Il y a eu plusieurs erreurs. Comment se fait-il qu’autant de gens proches de la mouvance hooligan, ou dans la mouvance hooligan, aient pu se déplacer et aller à Bruxelles en transport en commun ou en train ? On a aussi le fait que deux rames de métro aient été saccagées par ces gens-là, qui ont pu ensuite continuer leur route et traverser les quartiers populaires à pied. Le fait que ces gens-là soient libres de tout mouvement dans Bruxelles pose un vrai problème. Comment se fait-il que les spotters ne les suivent pas ?
De nombreux habitants ont également témoigné de leur surprise et colère face au manque de réactivité des forces de l’ordre.
Interviewé par le quotidien belge La Libre, Michel Goovaerts, le chef de la police de Bruxelles-Ixelles, évoque l’impossibilité “d’avoir une pleine capacité policière” sur les zones de passage du groupe. Il évoque aussi “un noyau dur” de supporters au sein du FC Bruges dont le club devrait se désolidariser.

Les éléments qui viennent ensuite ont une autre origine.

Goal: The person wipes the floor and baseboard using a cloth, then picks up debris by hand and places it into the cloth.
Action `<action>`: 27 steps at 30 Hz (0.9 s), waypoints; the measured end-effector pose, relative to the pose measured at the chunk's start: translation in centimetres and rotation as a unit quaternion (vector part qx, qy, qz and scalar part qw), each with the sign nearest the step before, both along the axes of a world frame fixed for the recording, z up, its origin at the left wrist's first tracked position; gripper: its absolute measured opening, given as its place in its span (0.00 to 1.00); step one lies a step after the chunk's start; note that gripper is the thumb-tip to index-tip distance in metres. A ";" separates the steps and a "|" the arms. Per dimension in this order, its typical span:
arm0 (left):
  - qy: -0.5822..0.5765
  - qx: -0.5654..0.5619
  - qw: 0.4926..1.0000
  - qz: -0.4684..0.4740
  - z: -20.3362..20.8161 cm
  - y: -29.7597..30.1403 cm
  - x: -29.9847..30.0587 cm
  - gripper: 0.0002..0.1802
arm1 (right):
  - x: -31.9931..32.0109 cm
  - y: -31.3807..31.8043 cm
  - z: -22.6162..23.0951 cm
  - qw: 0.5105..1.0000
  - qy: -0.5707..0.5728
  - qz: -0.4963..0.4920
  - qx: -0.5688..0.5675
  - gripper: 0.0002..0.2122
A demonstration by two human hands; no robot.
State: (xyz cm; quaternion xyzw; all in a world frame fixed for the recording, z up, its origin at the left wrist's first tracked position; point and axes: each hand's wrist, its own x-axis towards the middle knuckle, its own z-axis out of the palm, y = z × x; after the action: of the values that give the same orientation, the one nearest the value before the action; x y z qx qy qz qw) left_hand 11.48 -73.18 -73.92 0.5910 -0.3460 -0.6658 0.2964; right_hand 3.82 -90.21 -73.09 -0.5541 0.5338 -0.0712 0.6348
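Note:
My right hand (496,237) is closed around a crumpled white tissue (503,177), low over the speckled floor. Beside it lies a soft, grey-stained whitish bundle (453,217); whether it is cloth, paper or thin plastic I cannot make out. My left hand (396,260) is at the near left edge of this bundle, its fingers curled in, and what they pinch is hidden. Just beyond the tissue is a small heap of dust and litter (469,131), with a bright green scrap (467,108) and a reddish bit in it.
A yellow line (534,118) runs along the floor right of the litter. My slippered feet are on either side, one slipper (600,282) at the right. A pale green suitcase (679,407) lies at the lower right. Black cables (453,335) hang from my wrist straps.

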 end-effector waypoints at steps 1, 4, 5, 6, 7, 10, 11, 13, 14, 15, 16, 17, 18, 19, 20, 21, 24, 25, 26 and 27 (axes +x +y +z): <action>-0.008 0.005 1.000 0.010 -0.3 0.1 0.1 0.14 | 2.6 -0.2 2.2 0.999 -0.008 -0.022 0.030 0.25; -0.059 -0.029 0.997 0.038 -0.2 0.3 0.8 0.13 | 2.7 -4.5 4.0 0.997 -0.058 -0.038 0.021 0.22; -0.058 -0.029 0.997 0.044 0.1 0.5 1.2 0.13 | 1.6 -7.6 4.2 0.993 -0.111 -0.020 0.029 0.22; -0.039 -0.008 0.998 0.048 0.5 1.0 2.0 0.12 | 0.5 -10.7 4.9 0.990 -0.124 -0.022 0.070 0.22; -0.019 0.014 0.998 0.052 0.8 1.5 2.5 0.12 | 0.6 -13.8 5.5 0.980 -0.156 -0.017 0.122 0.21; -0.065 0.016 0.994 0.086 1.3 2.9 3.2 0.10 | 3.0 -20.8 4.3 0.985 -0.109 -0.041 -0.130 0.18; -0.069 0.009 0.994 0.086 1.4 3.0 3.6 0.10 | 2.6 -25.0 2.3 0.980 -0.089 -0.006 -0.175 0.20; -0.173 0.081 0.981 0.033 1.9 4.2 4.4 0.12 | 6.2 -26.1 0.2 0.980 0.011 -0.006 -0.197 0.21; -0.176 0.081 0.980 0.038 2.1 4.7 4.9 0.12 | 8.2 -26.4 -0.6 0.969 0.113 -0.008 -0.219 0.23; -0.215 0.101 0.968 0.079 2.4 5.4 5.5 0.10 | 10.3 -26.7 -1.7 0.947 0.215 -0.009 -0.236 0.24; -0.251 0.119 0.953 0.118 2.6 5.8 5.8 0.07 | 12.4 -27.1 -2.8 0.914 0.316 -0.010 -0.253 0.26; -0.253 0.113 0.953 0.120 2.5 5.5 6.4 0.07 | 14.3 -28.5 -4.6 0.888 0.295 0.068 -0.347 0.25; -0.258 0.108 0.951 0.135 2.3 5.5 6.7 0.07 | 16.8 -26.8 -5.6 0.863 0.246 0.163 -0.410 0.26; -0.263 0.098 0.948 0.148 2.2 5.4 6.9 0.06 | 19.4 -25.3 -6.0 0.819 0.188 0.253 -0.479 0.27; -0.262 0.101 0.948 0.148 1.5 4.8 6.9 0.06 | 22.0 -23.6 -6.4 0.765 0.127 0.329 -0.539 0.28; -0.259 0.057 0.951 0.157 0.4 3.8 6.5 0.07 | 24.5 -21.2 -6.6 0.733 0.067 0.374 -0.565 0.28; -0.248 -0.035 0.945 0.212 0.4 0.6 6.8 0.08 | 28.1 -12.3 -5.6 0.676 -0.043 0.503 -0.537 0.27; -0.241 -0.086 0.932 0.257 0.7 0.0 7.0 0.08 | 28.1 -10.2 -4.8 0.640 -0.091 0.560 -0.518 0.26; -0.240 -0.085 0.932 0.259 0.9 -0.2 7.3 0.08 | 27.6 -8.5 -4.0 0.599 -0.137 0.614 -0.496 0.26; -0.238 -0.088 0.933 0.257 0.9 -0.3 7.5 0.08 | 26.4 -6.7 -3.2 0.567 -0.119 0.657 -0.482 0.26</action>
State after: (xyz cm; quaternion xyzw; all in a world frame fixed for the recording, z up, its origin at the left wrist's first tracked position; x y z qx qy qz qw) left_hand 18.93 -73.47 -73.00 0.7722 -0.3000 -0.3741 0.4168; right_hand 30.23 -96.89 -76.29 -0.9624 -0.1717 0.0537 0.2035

La rédaction des Observateurs a contacté un journaliste de Bruxelles Dévie, un média indépendant local, qui documente notamment les dispositifs de maintien de l’ordre depuis 2020. Il se montre très critique sur la gestion policière du 4 mai :
Le dispositif policier était complètement insuffisant, alors qu’on sait que ces supporters sont violents. Ça va au-delà d’une simple erreur d’appréciation. C’est un choix politique. Ils ont décidé de ne pas les encadrer, alors que certains sont connus pour leur idéologie néonazie. Résultat : ils ont pu se balader librement dans des quartiers populaires de Bruxelles qui, on le sait, sont déjà ciblés par des discours islamophobes.
Par contre, à la sortie du stade, il y a eu un dispositif policier massif. Il y avait eu des appels des jeunes des quartiers sur les réseaux sociaux, pour se regrouper et se défendre. Et là, comme par hasard, la police s’est déployée en force. On voit donc qu’ils avaient les moyens de se déplacer, mais ils ont choisi de ne pas le faire avant. Le 1er mai, ils ont également encadré des milliers de personnes du début à la fin. Donc dire que 200 hooligans, c’est ‘ingérable’, ce n’est pas crédible.